The moment the carriage was off, she flew into his open arms, no further persuasion necessary. For the miles without him had proved wretched; the news Uncle imparted so unexpected. Distressing, really.

“Your embrace.” His heat warmed as the chilled breath she’d been holding through the past two posting stops and even before shuddered from her lungs. Richard’s strength, his very presence, soothed the flayed edges so recently exposed. “This is what I have n-needed.”

“Tears, sweet Prim? The bastard made you cry.”

She pulled back, brushed gloved fingers beneath her eyes as a tremulous smile greeted that accusation. “You ought not curse Uncle so. He gave…” But then her lips trembled anew. Eyes fair swam. “Gave me a home—his love—when I had no right to either.”

“Ah, Aphrodite. You had, have every right to both. And a whole new family who wants you as well, aye? Not just me.

“Before I apply myself convincing you I am the better bargain, which we both know to be false, tell me of Verdell? The rot he spewed.

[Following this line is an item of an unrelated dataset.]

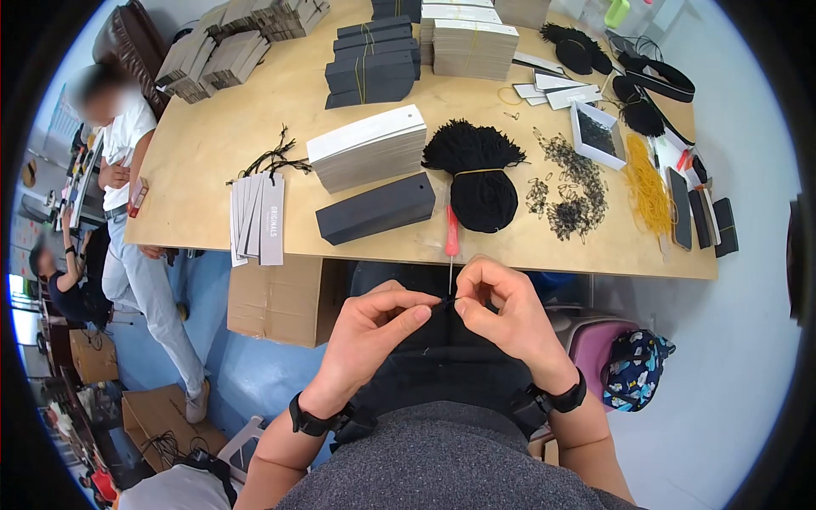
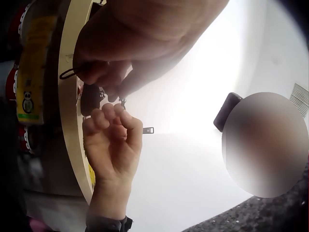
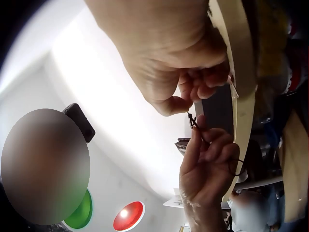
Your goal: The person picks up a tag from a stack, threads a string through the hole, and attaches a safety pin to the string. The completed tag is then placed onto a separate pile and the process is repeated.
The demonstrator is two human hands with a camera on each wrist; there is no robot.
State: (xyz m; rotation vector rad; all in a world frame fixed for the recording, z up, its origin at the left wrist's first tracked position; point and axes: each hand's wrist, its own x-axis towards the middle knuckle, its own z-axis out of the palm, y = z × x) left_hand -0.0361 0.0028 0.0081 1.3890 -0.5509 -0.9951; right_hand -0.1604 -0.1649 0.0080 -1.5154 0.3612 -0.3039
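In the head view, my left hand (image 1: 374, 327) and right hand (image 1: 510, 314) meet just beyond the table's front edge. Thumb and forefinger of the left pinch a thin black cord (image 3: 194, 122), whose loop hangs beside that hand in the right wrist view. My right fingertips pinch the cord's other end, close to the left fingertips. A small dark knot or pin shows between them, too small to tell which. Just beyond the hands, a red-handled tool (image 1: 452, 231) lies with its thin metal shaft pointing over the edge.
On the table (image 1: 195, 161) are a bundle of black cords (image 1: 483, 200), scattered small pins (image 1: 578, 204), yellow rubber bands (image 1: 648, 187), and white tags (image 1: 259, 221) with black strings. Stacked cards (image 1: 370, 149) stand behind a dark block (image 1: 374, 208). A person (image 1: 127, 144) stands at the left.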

What maggot crawled into his garret?”

Now wasn’t the time to ask but Warrick could not bear her sadness a moment more. Would rather see her ire. Toward Verdell and how the knave spoke of her or toward him for making such a spectacle at the pump-house, he cared not which.

“Verdell,” spat as though the name soured her tongue. But it also stiffened her posture, prompted her to ease from his hold and regain the seat across from him. “Aye, you deserve to know. It is not true, what he said about light fingers.”

As if there were any doubt. “Of course not. You worked for him? As governess?”

“I did, to his two daughters. At first all was well. Then his wife became pregnant and his eyes started to wander. Then his hands. Until one night, after she grew heavy with the babe, I awoke…awoke…” Panic suffused her features. Before he could tell her to halt, she finished in a rush. “Awoke-to-find-him-on-top-of-me-forcing-his-tongue-and-grabbing-breasts?—”

“Shh now.” He pulled her unresisting form back over, tugged her against his chest, brought her legs up beside him on the bench and stroked his palm over her head.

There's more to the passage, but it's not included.